One object of the present invention is to provide a solution to the above-mentioned problems and other problems associated therewith.
According to the invention there is provided a device for heating a fluent material comprising; an induction coil means, an inlet duct for conveying fluent material to be heated to the device, an outer material flow passage disposed within the coil means and having an inlet communicating with the inlet duct and an outlet, an inner material flow passage disposed within the outer passage having an inlet connected to the outlet of the outer passage and an outlet through which heated fluent material can leave the inner passage, and at least one annular metallic heating element disposed in at least one of the passages, each heating element being adapted to be inductively heated when the coil means in energized and to transfer heat to the fluent material flowing through the associated passage.

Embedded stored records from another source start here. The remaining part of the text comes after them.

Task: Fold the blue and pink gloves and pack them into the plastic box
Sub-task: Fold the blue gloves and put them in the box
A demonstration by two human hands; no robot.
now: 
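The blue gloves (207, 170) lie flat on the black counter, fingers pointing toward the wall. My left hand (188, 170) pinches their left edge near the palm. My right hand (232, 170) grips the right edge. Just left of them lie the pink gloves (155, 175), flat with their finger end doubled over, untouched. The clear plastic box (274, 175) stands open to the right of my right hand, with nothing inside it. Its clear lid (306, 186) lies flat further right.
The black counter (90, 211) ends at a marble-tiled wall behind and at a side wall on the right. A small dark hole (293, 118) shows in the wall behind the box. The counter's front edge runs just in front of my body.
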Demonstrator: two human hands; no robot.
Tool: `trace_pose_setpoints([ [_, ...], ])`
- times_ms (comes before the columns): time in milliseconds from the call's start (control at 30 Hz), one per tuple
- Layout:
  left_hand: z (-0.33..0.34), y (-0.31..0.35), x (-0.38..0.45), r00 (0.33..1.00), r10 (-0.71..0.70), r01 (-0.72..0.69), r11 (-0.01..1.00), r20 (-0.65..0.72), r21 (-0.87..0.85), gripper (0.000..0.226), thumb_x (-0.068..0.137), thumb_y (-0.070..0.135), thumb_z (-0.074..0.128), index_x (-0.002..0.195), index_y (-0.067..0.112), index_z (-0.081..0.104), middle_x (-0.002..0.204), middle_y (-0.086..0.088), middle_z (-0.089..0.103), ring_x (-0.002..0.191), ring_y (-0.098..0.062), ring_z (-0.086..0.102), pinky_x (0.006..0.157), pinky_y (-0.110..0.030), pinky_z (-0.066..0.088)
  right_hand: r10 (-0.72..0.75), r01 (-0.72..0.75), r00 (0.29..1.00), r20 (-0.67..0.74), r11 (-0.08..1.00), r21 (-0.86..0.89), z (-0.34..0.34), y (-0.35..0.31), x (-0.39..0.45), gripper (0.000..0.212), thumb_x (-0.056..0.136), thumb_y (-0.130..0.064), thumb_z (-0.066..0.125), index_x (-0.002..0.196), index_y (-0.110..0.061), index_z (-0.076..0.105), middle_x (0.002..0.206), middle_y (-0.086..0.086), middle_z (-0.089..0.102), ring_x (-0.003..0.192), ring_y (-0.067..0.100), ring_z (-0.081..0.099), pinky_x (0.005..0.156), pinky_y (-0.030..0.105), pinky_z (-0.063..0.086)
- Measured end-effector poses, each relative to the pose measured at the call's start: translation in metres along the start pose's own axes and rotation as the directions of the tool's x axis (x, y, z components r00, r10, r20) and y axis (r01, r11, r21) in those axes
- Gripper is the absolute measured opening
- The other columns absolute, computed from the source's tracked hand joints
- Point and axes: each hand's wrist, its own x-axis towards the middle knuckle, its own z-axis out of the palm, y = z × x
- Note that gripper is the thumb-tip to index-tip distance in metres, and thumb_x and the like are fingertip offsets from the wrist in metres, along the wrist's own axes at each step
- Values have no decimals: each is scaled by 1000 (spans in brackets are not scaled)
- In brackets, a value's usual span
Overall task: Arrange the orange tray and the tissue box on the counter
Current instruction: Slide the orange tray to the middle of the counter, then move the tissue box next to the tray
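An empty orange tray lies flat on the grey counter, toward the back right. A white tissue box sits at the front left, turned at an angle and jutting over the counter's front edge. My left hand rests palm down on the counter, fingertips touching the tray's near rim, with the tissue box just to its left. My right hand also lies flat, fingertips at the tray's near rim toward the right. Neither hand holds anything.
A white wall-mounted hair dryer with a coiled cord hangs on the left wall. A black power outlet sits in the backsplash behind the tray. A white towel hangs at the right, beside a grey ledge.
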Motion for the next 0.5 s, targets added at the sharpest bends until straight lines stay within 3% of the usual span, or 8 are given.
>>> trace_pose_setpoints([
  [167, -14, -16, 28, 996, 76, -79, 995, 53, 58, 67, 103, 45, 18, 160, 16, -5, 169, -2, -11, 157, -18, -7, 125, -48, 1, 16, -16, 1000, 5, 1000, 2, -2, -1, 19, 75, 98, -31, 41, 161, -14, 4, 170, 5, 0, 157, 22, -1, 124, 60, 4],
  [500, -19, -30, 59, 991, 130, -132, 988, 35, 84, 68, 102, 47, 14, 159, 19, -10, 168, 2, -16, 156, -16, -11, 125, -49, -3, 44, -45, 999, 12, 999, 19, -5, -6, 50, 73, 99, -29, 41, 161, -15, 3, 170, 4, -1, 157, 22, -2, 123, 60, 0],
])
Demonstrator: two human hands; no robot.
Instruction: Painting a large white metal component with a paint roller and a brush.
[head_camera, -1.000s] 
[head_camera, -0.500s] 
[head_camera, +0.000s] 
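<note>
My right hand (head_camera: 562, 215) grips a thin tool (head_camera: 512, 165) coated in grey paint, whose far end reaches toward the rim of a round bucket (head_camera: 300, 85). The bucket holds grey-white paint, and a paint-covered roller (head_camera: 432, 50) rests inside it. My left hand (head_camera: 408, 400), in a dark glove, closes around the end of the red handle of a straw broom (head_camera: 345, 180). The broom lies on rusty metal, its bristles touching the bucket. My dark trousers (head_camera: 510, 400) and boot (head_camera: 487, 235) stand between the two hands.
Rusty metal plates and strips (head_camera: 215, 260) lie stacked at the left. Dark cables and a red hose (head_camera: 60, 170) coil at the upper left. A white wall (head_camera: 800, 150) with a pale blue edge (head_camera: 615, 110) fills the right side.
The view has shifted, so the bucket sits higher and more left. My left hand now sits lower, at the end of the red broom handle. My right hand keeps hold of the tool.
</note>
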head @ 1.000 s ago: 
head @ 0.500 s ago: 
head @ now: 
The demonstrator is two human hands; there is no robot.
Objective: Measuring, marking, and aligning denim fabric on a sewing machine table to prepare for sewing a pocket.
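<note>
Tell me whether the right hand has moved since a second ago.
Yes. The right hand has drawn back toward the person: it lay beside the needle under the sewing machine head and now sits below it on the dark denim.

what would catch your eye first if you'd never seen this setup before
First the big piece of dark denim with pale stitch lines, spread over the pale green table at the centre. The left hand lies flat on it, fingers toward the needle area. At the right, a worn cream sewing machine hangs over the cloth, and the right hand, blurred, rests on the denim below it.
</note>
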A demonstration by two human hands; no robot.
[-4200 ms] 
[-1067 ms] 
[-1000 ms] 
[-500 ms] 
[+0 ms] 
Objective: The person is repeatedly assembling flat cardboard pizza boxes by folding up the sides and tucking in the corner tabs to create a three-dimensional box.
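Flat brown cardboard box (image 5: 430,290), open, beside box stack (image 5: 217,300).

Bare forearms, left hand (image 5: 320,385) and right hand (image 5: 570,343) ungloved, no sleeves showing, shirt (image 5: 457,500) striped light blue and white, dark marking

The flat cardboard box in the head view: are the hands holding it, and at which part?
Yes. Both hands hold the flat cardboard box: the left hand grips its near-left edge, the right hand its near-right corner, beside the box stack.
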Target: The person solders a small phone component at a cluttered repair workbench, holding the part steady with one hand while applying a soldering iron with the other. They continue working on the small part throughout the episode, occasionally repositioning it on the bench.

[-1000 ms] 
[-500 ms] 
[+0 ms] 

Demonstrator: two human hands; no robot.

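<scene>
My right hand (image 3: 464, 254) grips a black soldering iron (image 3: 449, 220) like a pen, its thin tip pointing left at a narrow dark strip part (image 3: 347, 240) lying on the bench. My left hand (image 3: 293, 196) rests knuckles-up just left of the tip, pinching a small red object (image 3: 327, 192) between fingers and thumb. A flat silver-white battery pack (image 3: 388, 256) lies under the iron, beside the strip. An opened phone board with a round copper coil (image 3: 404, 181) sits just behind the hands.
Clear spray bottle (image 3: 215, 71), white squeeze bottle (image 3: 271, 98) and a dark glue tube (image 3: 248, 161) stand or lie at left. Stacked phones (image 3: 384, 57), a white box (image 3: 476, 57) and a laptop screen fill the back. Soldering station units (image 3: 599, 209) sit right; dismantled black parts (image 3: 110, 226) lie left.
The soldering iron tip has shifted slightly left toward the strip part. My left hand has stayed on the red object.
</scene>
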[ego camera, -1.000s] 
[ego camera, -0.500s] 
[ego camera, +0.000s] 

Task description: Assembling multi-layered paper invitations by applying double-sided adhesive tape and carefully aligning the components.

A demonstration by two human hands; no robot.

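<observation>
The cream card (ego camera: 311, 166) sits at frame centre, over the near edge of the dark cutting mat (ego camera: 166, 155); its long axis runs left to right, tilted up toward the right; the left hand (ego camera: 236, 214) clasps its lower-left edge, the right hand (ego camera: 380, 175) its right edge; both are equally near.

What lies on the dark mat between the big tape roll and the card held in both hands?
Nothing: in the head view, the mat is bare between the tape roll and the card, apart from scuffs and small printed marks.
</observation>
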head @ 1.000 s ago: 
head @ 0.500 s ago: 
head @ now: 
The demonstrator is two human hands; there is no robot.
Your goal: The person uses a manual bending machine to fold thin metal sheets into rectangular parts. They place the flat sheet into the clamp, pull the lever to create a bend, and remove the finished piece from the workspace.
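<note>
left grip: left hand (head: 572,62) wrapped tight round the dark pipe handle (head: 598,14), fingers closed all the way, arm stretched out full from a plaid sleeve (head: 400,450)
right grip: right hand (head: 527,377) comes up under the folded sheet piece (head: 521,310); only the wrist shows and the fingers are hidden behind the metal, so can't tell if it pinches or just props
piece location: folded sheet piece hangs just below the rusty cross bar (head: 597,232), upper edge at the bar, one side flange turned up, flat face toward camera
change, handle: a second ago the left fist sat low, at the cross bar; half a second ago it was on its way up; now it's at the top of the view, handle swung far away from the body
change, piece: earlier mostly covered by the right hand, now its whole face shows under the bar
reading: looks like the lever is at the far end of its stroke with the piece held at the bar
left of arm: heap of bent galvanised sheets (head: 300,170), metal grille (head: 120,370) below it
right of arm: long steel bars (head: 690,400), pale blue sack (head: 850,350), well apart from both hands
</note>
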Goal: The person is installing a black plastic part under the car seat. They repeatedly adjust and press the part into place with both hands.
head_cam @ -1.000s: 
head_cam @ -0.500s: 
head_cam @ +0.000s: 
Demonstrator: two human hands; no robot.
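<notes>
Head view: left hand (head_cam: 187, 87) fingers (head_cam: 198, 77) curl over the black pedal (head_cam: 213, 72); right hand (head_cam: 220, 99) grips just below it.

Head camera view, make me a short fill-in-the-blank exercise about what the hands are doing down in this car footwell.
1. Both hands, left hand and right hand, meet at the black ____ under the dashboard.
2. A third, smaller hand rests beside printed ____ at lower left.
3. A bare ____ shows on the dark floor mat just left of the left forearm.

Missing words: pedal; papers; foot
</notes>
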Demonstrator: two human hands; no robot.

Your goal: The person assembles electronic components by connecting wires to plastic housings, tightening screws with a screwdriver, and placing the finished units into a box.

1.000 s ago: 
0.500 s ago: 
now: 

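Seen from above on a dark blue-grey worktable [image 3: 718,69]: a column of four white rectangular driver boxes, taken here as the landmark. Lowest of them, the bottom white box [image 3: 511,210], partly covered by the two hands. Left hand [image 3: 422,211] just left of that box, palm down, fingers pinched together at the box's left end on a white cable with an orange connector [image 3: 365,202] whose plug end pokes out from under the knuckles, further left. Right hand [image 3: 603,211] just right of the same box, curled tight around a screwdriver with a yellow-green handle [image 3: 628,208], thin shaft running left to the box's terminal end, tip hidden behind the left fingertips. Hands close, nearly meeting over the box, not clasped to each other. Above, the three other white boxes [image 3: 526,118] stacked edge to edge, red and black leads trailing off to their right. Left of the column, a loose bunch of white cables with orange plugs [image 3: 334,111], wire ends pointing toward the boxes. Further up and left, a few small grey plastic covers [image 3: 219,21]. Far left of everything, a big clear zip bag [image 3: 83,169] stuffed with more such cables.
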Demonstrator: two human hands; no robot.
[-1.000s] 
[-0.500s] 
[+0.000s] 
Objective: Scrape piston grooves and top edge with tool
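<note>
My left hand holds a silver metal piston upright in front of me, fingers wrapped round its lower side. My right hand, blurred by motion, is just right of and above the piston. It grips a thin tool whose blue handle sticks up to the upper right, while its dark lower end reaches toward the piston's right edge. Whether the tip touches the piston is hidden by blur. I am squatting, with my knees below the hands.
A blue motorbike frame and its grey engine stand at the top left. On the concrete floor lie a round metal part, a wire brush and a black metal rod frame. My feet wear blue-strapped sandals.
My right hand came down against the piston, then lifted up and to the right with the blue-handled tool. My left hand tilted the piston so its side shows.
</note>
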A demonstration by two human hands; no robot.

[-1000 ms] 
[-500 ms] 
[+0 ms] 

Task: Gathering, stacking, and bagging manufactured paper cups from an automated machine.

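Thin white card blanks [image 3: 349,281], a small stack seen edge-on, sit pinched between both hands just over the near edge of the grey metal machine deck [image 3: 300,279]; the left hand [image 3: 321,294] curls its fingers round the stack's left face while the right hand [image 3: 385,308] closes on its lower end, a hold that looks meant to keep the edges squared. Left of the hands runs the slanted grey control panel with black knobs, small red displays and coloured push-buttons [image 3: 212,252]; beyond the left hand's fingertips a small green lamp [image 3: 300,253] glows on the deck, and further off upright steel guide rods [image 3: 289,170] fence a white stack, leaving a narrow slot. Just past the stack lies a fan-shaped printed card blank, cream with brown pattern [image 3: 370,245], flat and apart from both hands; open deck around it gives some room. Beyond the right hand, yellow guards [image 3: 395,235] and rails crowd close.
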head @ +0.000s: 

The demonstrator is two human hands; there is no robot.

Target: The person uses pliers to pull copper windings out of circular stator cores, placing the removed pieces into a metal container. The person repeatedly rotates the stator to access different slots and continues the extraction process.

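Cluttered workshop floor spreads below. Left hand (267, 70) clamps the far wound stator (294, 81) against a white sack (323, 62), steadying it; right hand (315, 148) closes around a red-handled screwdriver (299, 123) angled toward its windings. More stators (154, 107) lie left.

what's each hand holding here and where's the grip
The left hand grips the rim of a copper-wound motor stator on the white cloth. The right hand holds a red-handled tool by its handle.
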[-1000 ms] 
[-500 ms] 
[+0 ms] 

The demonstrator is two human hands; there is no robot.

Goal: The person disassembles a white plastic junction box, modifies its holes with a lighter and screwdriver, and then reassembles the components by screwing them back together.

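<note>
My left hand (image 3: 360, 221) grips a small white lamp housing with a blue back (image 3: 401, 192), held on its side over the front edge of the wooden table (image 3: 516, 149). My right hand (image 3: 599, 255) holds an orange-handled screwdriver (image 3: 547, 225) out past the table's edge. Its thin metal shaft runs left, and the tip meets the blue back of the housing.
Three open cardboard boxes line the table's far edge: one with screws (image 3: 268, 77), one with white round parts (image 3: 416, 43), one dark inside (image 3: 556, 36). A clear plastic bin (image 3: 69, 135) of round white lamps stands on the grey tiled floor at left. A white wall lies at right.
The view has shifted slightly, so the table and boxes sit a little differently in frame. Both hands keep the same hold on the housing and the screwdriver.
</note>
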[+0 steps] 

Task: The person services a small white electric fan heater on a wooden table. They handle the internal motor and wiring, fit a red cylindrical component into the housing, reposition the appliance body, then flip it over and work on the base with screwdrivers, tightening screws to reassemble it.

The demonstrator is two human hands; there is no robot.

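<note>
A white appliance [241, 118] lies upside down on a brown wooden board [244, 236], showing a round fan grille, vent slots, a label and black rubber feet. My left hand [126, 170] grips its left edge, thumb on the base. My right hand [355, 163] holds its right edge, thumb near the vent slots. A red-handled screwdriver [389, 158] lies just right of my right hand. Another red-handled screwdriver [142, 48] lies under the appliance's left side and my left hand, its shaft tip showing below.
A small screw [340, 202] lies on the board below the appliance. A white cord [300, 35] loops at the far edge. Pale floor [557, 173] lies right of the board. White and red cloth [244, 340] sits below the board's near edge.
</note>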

By means of the invention, a simple and efficient heater is obtained which is not particularly space-demanding and which can be expected to find a number of atrractive fields of application. An inductive heating device according to the invention is specially suitable for heating air or other fluids of relatively low pressure and large volumetric flows, and can also be used with other gases, such as water vapor, CO or N2.
Where a metallic cylinder is used to separate the inner and outer passages, this cylinder can be employed to contribute to the transmission of thermal energy to the fluent material by electrical currents being induced in the cylinder (relatively high current, low voltage drops).
When the induction coils are energized, electrical currents are induced in the annular heating elements, which currents generate heat in the electrical circuits formed by the heating elements and possibly also in the passage-separating metallic cylinders, and in this way the passing fluent material, for example, air, becomes efficiently heated. The inner and outer passages are suitably mutual concentric passages. Means can be provided to induce turbulence in the flowing fluent material and/or to extend the surface area of the heating element(s) to enhance thermal transfer to the flowing medium.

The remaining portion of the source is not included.